*** Opening of Recorded information ***
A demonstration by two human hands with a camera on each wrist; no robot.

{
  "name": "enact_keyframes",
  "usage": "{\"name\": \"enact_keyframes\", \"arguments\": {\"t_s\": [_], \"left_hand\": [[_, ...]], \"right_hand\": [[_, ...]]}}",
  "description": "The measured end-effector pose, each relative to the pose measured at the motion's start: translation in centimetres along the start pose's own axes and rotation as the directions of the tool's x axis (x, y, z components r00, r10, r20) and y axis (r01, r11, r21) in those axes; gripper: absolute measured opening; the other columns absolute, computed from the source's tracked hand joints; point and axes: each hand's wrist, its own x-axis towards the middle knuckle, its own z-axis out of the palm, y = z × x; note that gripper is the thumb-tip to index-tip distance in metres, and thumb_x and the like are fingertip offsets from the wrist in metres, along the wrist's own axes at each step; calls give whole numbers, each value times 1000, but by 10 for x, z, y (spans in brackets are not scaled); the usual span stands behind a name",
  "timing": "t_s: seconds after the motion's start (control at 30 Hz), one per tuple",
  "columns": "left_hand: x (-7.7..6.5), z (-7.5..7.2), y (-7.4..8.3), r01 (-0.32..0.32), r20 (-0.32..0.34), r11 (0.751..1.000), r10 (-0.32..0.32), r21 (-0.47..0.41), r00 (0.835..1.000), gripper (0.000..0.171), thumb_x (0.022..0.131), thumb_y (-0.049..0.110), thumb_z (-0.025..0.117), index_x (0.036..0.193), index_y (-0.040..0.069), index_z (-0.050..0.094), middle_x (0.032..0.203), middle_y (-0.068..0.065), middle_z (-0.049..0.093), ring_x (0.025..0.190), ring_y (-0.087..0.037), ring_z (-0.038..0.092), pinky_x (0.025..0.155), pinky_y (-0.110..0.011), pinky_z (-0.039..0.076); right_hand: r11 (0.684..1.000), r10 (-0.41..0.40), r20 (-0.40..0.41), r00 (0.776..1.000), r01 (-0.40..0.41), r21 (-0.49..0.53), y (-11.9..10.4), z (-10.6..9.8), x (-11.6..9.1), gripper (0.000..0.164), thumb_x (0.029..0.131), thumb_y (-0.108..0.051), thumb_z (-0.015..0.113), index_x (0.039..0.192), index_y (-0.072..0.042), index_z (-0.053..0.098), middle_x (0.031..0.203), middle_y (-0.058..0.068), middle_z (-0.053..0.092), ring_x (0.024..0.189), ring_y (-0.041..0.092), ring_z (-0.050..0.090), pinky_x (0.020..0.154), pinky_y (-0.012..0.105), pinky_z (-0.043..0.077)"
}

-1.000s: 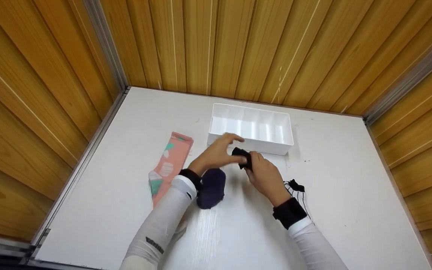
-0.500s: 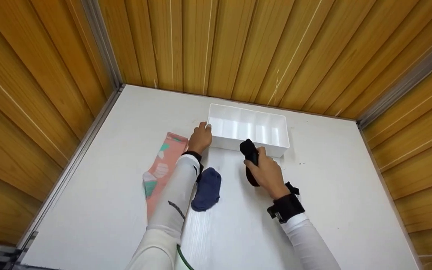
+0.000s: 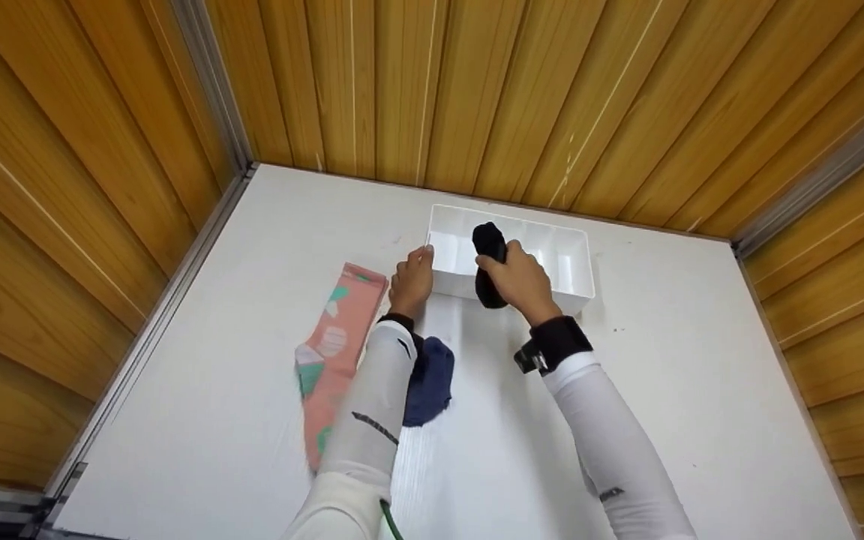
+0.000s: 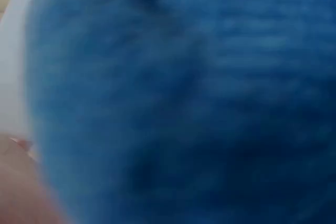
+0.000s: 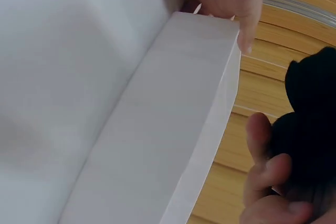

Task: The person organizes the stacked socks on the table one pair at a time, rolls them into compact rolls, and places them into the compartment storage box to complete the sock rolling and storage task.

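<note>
Now | black sock [image 3: 488, 241]: shifted forward over white box [image 3: 451, 284] | height unclear

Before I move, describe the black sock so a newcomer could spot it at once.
On the white table is a white divided box. Across its near wall in the head view, the right hand grips the black sock. Unlike the pink sock and navy sock on the table, it is held up.

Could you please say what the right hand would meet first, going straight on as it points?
Holding the black fabric sock, the right hand would probably meet the far side of the white rectangular plastic box; the hand's height is unclear, so it might instead reach the yellow-brown wooden wall.
</note>
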Motion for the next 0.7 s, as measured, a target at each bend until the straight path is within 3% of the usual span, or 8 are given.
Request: {"name": "enact_keyframes", "arguments": {"t_s": [0.13,0.27,0.4,0.53,0.7], "left_hand": [[-7,11,-2,-10,55,998,14,-66,998,61,101,66,27,152,37,43,158,-5,40,148,-32,32,119,-53,23],[-10,22,-1,-43,91,996,51,-81,995,62,101,61,26,152,32,45,159,-5,42,149,-34,33,119,-56,25],[-10,34,-2,-63,67,997,66,-54,996,54,100,56,28,133,28,60,149,-3,54,140,-34,45,110,-58,33],[-13,44,-5,-59,52,998,61,-33,997,44,98,52,31,113,25,63,138,-1,60,130,-33,52,103,-57,38],[-22,50,-6,-49,71,998,52,-37,996,47,99,51,33,128,31,64,145,1,58,136,-30,49,107,-55,37]], "right_hand": [[999,11,41,999,-12,44,-7,9,18,61,91,-49,59,126,0,51,119,23,66,109,38,65,93,50,51],[997,25,8,1000,-26,67,-5,19,31,57,92,-42,62,125,3,54,120,24,65,111,38,64,96,49,50],[998,49,-46,998,-47,52,-1,28,38,54,90,-46,65,117,0,59,113,21,69,102,37,68,86,48,53],[997,68,-110,992,-70,-15,4,39,42,52,88,-52,67,105,-3,66,103,17,73,91,35,71,75,47,53],[996,49,-209,977,-64,-64,13,49,45,52,88,-49,70,106,0,66,101,20,73,91,39,72,76,52,56]]}}
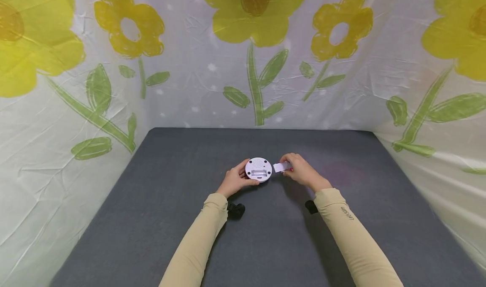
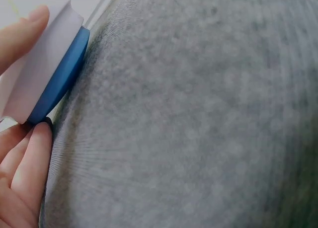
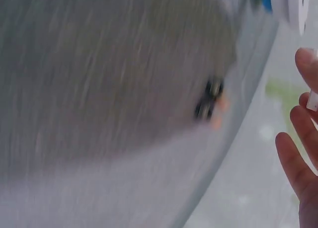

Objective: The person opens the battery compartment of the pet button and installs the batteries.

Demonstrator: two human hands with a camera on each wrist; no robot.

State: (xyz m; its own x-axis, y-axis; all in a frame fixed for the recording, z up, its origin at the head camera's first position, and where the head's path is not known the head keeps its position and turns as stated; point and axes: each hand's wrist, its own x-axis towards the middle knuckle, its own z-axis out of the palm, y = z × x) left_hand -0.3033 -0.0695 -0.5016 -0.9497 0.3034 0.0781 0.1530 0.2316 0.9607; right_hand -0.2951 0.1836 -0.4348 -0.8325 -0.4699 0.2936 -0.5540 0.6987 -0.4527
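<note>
My left hand (image 1: pixel 235 179) grips a round white device (image 1: pixel 258 163) by its left side, thumb along the front edge. Its upturned face shows a patch of small holes, dark round feet and an uncovered battery compartment. The left wrist view shows a blue underside (image 2: pixel 62 79) below its white body. Just right of the device, my right hand (image 1: pixel 301 171) pinches a flat white piece (image 1: pixel 281 166). A small red thing (image 1: pixel 291 169) shows at those fingers; its kind cannot be made out. In the right wrist view, the white piece (image 3: pixel 312 100) is partly cut off by the frame edge.
Two blurred black-and-orange cylinders (image 3: pixel 209 99), like batteries, lie on the dark grey table (image 1: pixel 152 236) in the right wrist view. A flower-printed curtain (image 1: pixel 182 80) encloses the table's back and sides. Black wrist gear (image 1: pixel 236 211) sits under the left forearm.
</note>
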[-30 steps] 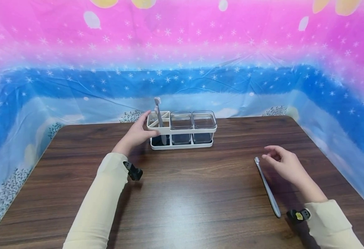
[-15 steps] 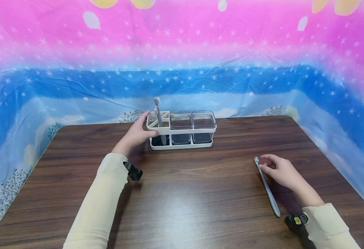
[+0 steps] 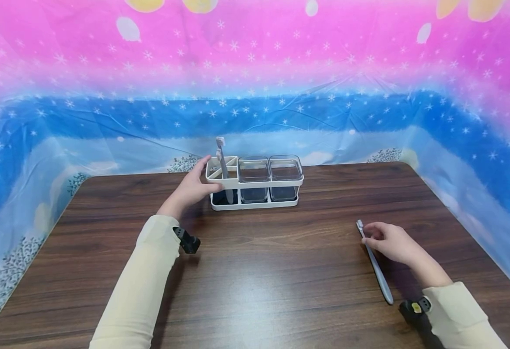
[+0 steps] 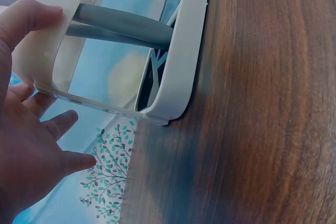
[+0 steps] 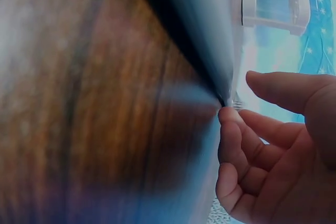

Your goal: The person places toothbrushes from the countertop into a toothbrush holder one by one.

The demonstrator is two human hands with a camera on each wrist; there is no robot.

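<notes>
While the left hand (image 3: 190,188) grips the rack (image 3: 255,185) by its left end, the right hand (image 3: 391,243), thumb and fingers parted, holds nothing beside the brush (image 3: 377,269), which lies right of the rack and forward of it. Picking up seems underway; next, I'd say, fingers must pinch the neck.

White rack (image 3: 255,206), grey toothbrush (image 3: 376,267).
</notes>
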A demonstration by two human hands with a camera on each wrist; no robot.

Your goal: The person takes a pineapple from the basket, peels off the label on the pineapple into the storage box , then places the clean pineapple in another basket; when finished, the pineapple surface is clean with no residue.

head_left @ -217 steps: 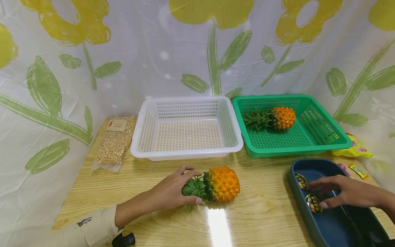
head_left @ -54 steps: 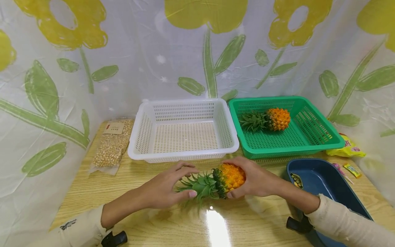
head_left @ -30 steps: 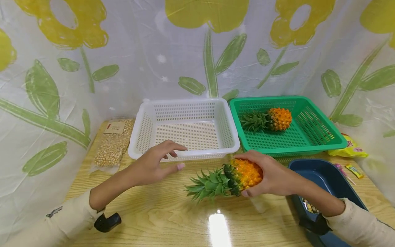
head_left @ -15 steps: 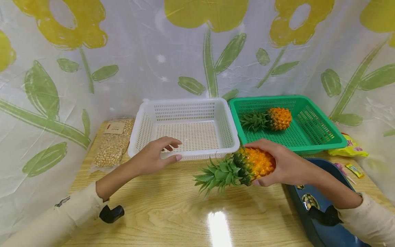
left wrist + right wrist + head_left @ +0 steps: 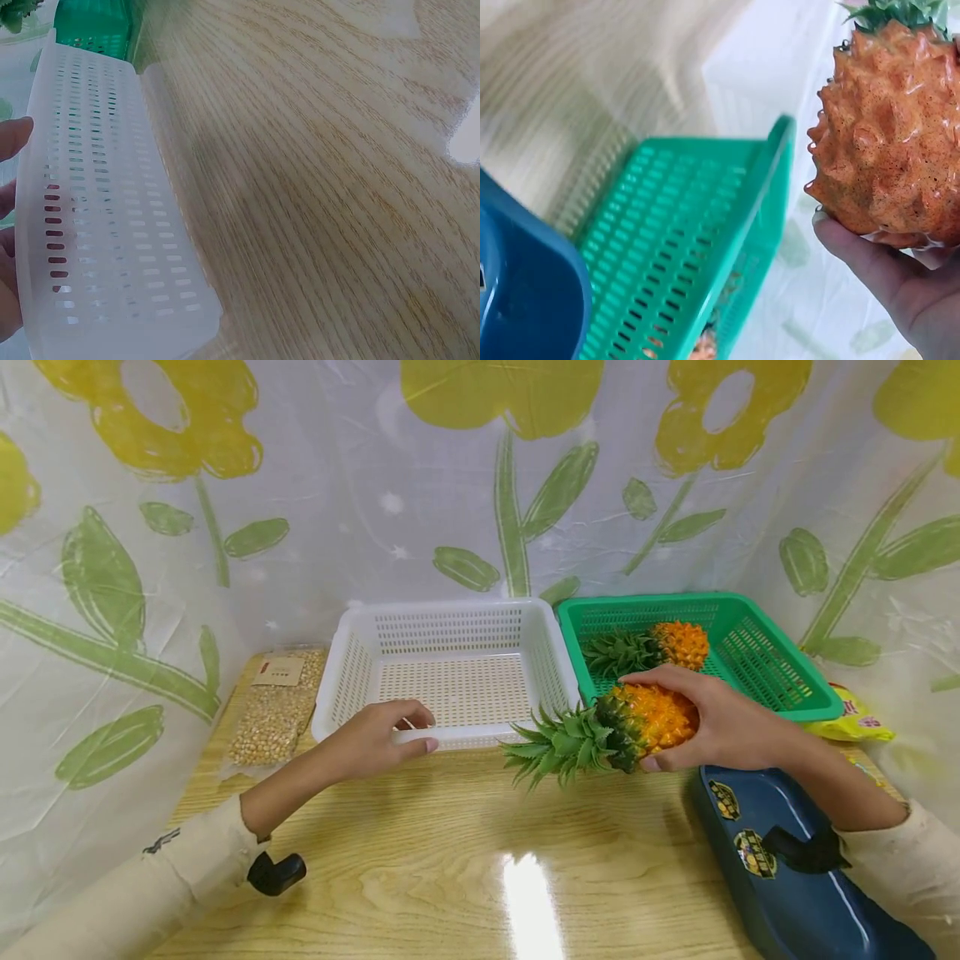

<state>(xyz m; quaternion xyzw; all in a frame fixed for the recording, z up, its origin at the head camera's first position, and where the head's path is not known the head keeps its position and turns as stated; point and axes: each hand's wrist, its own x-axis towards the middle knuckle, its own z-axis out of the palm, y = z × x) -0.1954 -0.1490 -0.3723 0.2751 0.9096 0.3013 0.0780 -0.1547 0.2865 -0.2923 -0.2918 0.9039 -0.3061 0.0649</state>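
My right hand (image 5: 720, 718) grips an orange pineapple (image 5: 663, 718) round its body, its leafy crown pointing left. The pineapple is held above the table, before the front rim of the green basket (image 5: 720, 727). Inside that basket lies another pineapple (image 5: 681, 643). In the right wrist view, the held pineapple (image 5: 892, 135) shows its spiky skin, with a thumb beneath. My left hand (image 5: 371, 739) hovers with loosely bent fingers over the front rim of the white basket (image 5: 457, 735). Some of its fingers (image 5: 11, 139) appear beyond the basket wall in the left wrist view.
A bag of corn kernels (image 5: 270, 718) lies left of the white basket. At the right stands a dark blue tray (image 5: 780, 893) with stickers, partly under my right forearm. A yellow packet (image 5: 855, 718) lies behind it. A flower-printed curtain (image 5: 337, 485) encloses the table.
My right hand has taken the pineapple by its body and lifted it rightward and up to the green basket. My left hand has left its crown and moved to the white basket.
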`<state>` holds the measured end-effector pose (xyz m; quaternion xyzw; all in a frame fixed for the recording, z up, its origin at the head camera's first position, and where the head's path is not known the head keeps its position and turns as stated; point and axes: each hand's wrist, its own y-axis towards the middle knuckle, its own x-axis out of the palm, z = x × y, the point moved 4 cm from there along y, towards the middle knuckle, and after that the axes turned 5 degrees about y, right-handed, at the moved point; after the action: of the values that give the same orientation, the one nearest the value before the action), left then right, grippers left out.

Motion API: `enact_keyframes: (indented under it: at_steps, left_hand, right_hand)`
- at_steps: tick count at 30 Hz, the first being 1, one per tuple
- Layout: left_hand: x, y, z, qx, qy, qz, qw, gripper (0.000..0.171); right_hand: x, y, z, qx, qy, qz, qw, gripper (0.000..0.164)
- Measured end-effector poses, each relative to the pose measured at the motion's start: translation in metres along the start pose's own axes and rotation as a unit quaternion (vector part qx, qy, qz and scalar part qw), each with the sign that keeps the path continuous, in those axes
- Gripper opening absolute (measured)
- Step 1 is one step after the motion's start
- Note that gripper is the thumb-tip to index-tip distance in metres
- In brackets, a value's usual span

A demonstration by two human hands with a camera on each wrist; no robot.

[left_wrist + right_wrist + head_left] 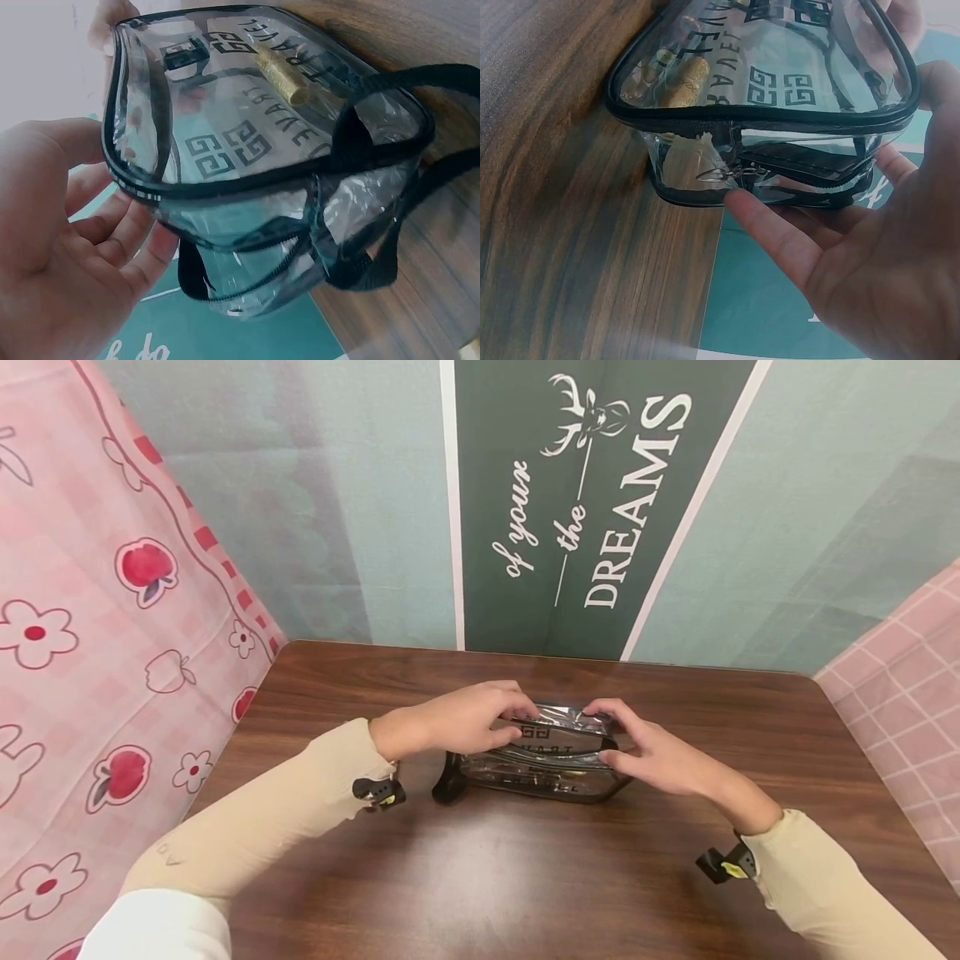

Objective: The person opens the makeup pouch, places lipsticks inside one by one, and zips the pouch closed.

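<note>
A clear plastic travel bag [536, 772] with black trim and black printing stands on the table. My left hand [480, 714] holds its upper edge on the left, with thumb and fingers on either side in the head view. At the other end, my right hand [660, 756] grips the bag with spread thumb and fingers. One right fingertip touches the end beside the metal zipper pull [716, 175]. Through the plastic shows a gold tube [283, 79], lying inside. A black strap [382, 262] loops from the bag's left end.
The bag rests on a brown wooden table [480, 877]. Behind it hangs a green and teal cloth [360, 527] with white lettering. A pink patterned curtain [90, 677] borders the left side, and a pink checked cloth [915, 693] the right.
</note>
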<state>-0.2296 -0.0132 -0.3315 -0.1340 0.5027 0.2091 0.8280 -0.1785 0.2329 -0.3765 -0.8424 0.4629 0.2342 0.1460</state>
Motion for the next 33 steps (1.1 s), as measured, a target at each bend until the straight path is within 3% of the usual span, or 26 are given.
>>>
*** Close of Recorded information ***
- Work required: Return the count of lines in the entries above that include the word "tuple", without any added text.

- Answer to this problem: 2